By Azam Tariq
China’s renewed focus on disaster prevention, community-level emergency response systems and public preparedness offers valuable experience for Pakistan as climate-induced floods, heatwaves, landslides and urban flooding continue to challenge the country’s resilience and response capacity, experts say.
China has recently called for strengthening natural disaster prevention and emergency response mechanisms, including integrating safety and resilience considerations into territorial planning and infrastructure development.
According to a report published by China’s state-run news agency Xinhua, the country is also focusing on raising safety standards for critical infrastructure in major cities and disaster-prone regions, improving monitoring and early-warning systems, refining emergency response plans and enhancing community-level rescue capabilities.
The policy focus has been reflected in China’s recent flood management efforts. China’s Ministry of Water Resources has activated a Level-IV flood-control emergency response for Anhui, Henan, Chongqing and Shaanxi, while maintaining the same level of alert in Jiangxi, Hubei and Hunan.
For Pakistan, the relevance is significant. The Pakistan Floods 2022 Post-Disaster Needs Assessment estimated that the devastating floods caused damages exceeding $14.9 billion and economic losses of approximately $15.2 billion. The assessment further projected that at least $16.3 billion would be required for resilient recovery and reconstruction efforts.
Meanwhile, UNESCO’s 2026 review of Pakistan’s Flood Early Warning System highlighted persistent challenges in data integration, inter-agency coordination, localized warning mechanisms, community engagement and last-mile communication, underscoring the need for comprehensive reforms in disaster management.
Pakistan already possesses some important foundations for community resilience. According to the Aga Khan Agency for Habitat, hazard and risk maps have been prepared for 828 villages covering more than 1.1 million residents in Gilgit-Baltistan and Chitral, along with 112 maps for urban settlements.
Experts believe Pakistan does not need to replicate China’s model in its entirety.
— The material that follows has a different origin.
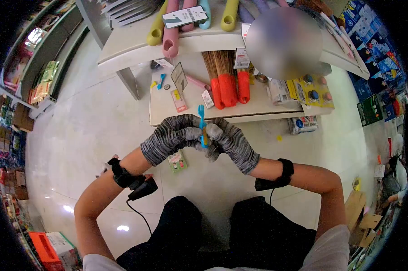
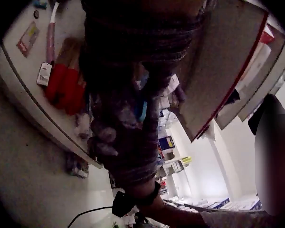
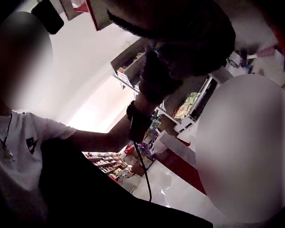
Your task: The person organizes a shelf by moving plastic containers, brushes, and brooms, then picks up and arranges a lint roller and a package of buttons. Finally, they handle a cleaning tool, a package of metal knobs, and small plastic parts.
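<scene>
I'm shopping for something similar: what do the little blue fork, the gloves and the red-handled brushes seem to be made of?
Small blue fork: probably plastic, judging by its even, bright colour.
Gloves: knitted fabric, matt, with mottled grey streaks.
Red-handled brushes: brown bristles look like plant fibre, fine and strawlike; the red part could be plastic.

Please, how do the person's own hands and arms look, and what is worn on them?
The left hand and right hand wear knitted gloves, streaked dark and light grey, with paler grey fingers. Each forearm has a black strap with a black boxy device and thin black cable. Short, pale sleeves end above the elbows.
</scene>
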Demonstrator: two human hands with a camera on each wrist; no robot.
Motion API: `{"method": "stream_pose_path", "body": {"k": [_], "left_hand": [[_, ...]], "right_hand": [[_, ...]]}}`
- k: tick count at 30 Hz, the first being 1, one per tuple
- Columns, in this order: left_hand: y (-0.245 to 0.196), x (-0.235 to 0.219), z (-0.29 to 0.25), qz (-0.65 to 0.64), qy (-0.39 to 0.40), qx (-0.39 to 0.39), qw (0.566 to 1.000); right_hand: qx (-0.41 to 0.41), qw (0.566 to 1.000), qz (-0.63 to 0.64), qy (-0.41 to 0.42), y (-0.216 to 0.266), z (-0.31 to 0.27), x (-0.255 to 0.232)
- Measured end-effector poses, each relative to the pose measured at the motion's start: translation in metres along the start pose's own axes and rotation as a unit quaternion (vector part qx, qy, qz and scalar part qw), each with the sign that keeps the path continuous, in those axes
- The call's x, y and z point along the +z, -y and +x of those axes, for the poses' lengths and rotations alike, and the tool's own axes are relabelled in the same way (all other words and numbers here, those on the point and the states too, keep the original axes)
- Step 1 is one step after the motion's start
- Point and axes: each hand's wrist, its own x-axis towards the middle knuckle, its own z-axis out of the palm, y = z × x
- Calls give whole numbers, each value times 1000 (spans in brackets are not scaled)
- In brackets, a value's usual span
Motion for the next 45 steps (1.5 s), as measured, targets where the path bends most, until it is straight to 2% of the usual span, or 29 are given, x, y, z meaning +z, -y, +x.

However, adapting key elements such as risk-sensitive urban planning, integrated early-warning systems and trained community volunteer networks could significantly reduce disaster losses, accelerate emergency response and strengthen long-term resilience against climate-related shocks.
Speaking with Wealth Pakistan, Arif Goheer, Executive Director of the Global Climate-Change Impact Studies Centre, said Pakistan’s urban resilience strategy must be built on scientific risk assessments, climate projections and effective regulatory enforcement.
He noted that nearly 40 percent of Pakistan’s population now resides in urban areas, while increasingly frequent extreme rainfall events are overwhelming aging drainage networks and urban infrastructure.
According to Goheer, rapid urban expansion into flood-prone areas, encroachments on natural drainage channels, weak enforcement of seismic building standards and inadequate stormwater management systems have heightened disaster risks in cities such as Karachi, Lahore, Peshawar and Islamabad.
He stressed the need to revise and strictly enforce building codes to incorporate flood-resilient, heat-resilient and earthquake-resistant standards, particularly for housing schemes, public infrastructure, hospitals, schools and transport networks.
On early-warning systems, Goheer said China’s experience demonstrates that disaster risk reduction is most effective when advanced forecasting technologies, integrated data platforms and strong institutional coordination function together.
He recommended integrating the Pakistan Meteorological Department, National Disaster Management Authority, Water and Power Development Authority, Federal Flood Commission, provincial disaster management authorities, research institutions and local administrations into a unified national climate and disaster intelligence system.
He further emphasized the need for wider Doppler radar coverage, high-resolution weather forecasting, flash-flood guidance systems, glacial lake outburst flood monitoring and artificial intelligence-based risk analytics to strengthen Pakistan’s preparedness.
Muneeb Tariq, a doctoral researcher at the University of Lincoln in the United Kingdom, told Wealth Pakistan that Pakistan’s urban growth has consistently outpaced regulatory oversight, particularly in flood plains and seismically active areas.
He said that while Pakistan has building codes and zoning regulations, implementation remains weak and the gap between planning and enforcement continues to expose communities to avoidable risks.
Tariq argued that flood-plain mapping and seismic risk assessments should become mandatory prerequisites for development approvals, particularly in vulnerable cities such as Peshawar, Quetta and Karachi.
He added that Pakistan’s recent disaster experience demonstrates that warnings are often available, but the chain connecting detection, decision-making and community action frequently breaks down.
“The priority should be clear, pre-agreed protocols that define who issues alerts, who authorises evacuations and who coordinates emergency logistics,” he said.
Tariq also highlighted the importance of community-based disaster response, noting that neighbours, local elders and informal community networks are often the first responders long before formal institutions arrive on the scene.
Drawing on China’s community-level approach, he recommended establishing structured volunteer networks at the union council level and providing regular training in search and rescue, first aid and hazard awareness.